Nickel-graphene nanocomposite with improved electrochemical performance for La0.7Mg0.3(Ni0.85Co0.15)3.5 electrode

Abstract

A Ni-rGO nanocomposite was synthesized by a hydrothermal process and La0.7Mg0.3(Ni0.85Co0.15)3.5, an AB3.5-type hydrogen storage alloy, was prepared by magnetic levitation melting under argon atmosphere. The influences of the Ni-rGO nanocomposite on the hydrogen storage and electrochemical performance of the La0.7Mg0.3(Ni0.85Co0.15)3.5 alloy were investigated via pressure composition isotherms (PCT) and electrochemical measurements. The PCT curves revealed that the addition of the Ni-rGO nanocomposite improved the reversibility of hydrogen absorption and desorption for the La0.7Mg0.3(Ni0.85Co0.15)3.5 alloy.
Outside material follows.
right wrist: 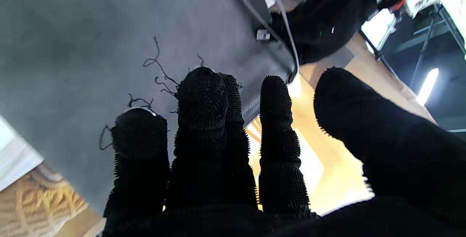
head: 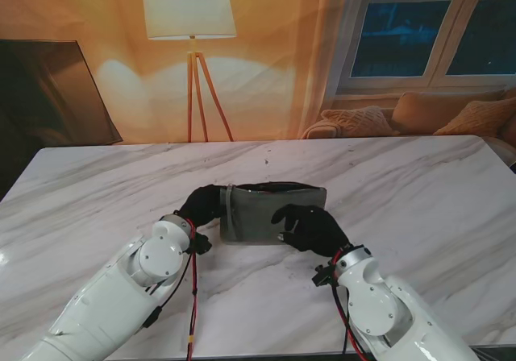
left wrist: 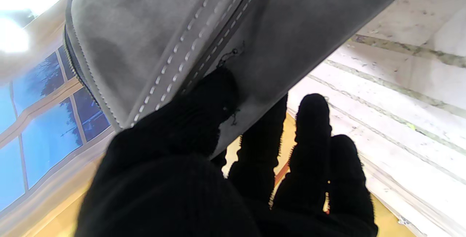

The electrochemical measurements showed that the electrochemical impedance of the La0.7Mg0.3(Ni0.85Co0.15)3.5 alloy electrode was significantly reduced, the high rate dischargeability, HRD1200, increased from 60% to 86%, the limiting current density, IL, increased from 1216.7 mA·g−1 to 2287.6 mA·g−1, and the hydrogen diffusion coefficient, D, increased with the added Ni-rGO nanocomposite. These improvements to the electrochemical performance are mainly attributed to the Ni-rGO framework, with the large specific surface area of the graphene, and to the high conductivity of metal nickel.